Let’s look at the problem in more detail, how we can match it with Zeebe’s model, and a few different solutions that you can implement now.
I’m going to be using the TypeScript Zeebe client for code examples in this article, but the concepts are transferable to any of the Zeebe client libraries.
The Problem
We want to initiate a Zeebe Workflow in a REST handler, then send the outcome of the workflow back to the REST client in the REST response. Conceptually, we want to achieve this:
What we need is REST request affinity of a workflow – pinning a workflow outcome to a specific REST request/response context.
We have two things we need to pin. We need to pin:
- A workflow outcome to a specific request/response context.
- If the the REST front-end is scalable, we will need to deal with pinning it to the same REST server.
If we have a singleton front-end REST server, then we can ignore the second problem and implement a class of solution that will not scale across multiple servers by doing the pinning in-memory.
Let’s look at that problem first, because the solution, while not immediately obvious, is straight-forward to implement.
Then, we’ll look at how to scale a solution across multiple REST servers.
Our scenario
Let’s imagine an ecommerce store – the “Todo app” of microservices workflows. Here is our (simplified) “order-fulfilment” workflow, created using the Zeebe Modeler:
(Sidenote: This scenario, and this “single REST server” solution is what is behind the scenes in my demo in the recent Zeebe webinar.)
Pinning a workflow outcome to a REST session
We can start a Zeebe Workflow easily enough from inside our REST handler. Here is an Express route handler that handles a POST request with a JSON payload. It initiates our “order-fulfilment” workflow, setting the variables that our workflow microservices need:
async function purchaseRouteHandler(req, res) {
const { product, creditcard, name } = req.body;
console.log(`Order for ${name}: ${product} with payment: ${creditcard}`);
const wfi = await zb.createWorkflowInstance("order-fulfilment", {
product,
creditcard,
name
});
console.log(`Started workflow ${wfi.workflowInstanceKey}`)
}
We get an awaitable response back from Zeebe for our request to start a workflow, with information such as the unique key identifying this workflow instance.
But how do we await the outcome?
Zeebe’s architectural model is asynchronous, and it is designed around a pub/sub microservices architecture. In August, 2019, there is currently no mechanism for awaiting the outcome of a workflow. In fact, there is not even a first-class concept of a workflow outcome.
Materialising the Workflow Outcome
If there is sufficient demand from users for this feature (awaiting a workflow outcome), then we’ll bake it into the core engine, sooner rather than later. So make some noise in the GitHub issue if you want it.
But, never fear: we can create one using the components that are available to us, right now.
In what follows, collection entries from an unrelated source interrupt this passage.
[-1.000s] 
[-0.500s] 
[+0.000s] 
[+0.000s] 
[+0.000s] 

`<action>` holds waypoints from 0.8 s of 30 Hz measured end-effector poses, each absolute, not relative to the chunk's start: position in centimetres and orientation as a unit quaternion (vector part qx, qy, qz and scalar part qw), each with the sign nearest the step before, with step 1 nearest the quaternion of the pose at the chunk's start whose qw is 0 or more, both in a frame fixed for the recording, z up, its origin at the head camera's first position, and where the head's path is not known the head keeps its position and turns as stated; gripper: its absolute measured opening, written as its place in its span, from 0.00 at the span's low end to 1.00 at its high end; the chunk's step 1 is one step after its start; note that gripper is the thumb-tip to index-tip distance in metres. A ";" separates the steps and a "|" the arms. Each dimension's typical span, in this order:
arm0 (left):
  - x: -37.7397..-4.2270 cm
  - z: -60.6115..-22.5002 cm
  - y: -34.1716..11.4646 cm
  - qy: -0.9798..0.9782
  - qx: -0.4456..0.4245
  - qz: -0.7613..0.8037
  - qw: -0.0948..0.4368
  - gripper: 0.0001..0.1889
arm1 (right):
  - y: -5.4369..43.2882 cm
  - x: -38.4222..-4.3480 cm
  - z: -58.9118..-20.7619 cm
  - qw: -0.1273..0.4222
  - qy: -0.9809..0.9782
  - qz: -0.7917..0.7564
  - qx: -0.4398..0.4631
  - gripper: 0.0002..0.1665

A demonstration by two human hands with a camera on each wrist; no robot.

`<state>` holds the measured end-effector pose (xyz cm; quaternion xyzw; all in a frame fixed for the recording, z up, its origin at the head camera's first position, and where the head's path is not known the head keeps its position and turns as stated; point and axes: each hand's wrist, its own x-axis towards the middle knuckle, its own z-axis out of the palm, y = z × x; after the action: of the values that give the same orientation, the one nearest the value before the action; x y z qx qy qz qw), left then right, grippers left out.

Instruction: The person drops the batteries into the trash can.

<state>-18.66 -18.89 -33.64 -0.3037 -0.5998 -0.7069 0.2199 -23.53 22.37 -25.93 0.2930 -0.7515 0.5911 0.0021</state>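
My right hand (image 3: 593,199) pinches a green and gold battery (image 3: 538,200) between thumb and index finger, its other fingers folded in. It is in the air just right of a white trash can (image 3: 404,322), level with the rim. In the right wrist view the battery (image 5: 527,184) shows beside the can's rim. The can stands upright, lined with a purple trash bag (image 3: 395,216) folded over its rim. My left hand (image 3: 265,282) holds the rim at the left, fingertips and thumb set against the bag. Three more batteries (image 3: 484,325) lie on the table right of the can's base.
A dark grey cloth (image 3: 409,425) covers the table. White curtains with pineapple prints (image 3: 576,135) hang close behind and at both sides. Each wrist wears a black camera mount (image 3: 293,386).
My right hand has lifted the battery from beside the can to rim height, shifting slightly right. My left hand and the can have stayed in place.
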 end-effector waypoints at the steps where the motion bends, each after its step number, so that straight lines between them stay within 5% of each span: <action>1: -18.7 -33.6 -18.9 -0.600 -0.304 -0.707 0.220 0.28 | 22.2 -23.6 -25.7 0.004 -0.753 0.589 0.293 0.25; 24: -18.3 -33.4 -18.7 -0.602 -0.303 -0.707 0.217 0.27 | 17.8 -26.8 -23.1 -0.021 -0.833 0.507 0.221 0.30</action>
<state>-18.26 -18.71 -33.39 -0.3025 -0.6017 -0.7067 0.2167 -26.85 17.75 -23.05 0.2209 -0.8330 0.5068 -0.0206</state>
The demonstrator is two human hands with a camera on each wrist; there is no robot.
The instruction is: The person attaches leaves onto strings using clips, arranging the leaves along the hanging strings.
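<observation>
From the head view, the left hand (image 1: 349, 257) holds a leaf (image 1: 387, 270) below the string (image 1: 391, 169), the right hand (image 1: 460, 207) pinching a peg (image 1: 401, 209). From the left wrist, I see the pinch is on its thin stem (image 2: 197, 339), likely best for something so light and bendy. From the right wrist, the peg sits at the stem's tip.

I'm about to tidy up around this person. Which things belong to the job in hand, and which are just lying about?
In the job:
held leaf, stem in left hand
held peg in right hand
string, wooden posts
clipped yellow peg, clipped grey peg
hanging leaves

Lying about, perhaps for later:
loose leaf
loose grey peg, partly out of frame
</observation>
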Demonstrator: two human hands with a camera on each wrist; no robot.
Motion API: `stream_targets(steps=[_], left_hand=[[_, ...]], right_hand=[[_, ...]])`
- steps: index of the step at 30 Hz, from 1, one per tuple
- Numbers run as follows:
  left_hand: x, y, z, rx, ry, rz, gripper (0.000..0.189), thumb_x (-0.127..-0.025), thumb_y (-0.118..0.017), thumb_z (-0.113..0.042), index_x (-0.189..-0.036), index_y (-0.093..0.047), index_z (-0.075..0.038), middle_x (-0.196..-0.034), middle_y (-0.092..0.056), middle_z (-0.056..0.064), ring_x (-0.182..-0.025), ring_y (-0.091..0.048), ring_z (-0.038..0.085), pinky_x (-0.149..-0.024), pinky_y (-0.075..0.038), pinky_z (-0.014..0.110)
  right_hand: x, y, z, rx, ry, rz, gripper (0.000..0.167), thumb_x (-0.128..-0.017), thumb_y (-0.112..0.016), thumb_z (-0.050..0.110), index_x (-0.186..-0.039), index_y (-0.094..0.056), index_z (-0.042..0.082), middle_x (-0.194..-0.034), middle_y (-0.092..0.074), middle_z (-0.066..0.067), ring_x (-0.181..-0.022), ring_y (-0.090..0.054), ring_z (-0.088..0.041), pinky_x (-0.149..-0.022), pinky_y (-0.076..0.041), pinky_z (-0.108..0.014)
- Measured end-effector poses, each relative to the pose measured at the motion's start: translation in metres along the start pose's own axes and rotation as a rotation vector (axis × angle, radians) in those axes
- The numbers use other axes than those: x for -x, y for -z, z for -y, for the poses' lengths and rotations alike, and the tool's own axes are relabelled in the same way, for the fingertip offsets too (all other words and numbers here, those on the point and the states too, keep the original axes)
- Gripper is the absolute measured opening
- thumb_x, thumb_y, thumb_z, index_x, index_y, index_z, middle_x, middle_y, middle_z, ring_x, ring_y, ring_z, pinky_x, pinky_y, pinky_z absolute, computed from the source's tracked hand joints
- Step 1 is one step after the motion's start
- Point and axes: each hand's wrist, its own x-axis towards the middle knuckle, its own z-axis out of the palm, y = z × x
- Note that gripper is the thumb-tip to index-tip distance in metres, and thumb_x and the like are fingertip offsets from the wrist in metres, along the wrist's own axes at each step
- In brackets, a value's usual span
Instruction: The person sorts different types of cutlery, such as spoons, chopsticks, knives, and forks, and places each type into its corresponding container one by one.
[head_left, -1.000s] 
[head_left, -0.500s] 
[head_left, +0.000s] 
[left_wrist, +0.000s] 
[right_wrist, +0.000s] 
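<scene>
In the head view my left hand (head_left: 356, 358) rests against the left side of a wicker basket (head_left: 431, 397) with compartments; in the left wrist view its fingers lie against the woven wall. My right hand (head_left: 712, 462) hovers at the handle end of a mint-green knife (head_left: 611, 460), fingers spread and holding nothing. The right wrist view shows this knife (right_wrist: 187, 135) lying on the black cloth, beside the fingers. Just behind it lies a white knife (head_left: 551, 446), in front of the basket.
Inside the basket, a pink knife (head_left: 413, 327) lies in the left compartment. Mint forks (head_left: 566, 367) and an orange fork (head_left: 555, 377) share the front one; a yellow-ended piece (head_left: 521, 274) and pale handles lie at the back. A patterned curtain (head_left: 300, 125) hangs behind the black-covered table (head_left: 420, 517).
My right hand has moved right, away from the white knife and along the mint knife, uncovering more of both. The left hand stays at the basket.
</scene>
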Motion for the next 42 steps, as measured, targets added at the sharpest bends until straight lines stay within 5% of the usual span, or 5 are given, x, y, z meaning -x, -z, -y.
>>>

To do that, we will create a worker to publish workflow outcomes. Then we can add a “Publish Outcome” task at the end of our workflow, and write a microservice to collect the workflow outcome.
So our workflow now becomes:
We will make the task-type of the Publish Outcome publish-outcome
, and our worker will use this task-type to subscribe to the engine for these tasks:
Workflow Outcome Worker
We will run the worker in the same process as the REST server, so that the REST server has access to the outcome. So in the REST server code, as well as starting an Express server, we will start a Zeebe worker and subscribe it to publish-outcome
tasks:
zb.createWorker("outcome-worker", "publish-outcome", (job, complete) => {
const { workflowInstanceKey, variables } = job;
const { operation_success, outcome_message } = variables;
// Pass the variables back to the correct REST session context...
complete.success();
});
Getting the Outcome Back into the REST Handler context
There are a number of ways that we can correlate the workflow outcome with the corresponding REST session.
Callback map
We can use an in-memory map of workflow instances key to function closures to get a callback inside the REST handler context:
const callbacks = new Map();
async function purchaseRouteHandler(req, res) {
const { product, creditcard, name } = req.body;
console.log(`Order for ${name}: ${product} with payment: ${creditcard}`);
const wfi = await zb.createWorkflowInstance("order-fulfilment", {
product,
creditcard,
name
});
callbacks.set(wfi.workflowInstanceKey, outcome => res.json(outcome));
}
Then in the worker code, we look up the callback in the map, and invoke it:
zb.createWorker("outcome-worker", "publish-outcome", (job, complete) => {
const { workflowInstanceKey, variables } = job;
try {
if (callbacks.has(workflowInstanceKey) {
const cb = callbacks.get(workflowInstanceKey)
cb(outcome);
}
} finally {
callbacks.delete(workflowInstanceKey);
complete.success();
}
});
(Sidenote: This is a good use case for the ES6 Map rather than using an object as a dictionary. The frequent addition and removal of keys in an object will either lead to a performance hit over time if we delete the keys, because of V8’s hidden class implementation: see this issue on GitHub and this post on Medium; or a memory leak if we leave them or set them to undefined
. See this answer on StackOverflow.)
Event Emitter
With the callback map, you need to either put the worker and the REST handler in an enclosing scope with your callback map, or else export the map. If you have a lot of handlers, then you will probably want to organise your code base with modularity.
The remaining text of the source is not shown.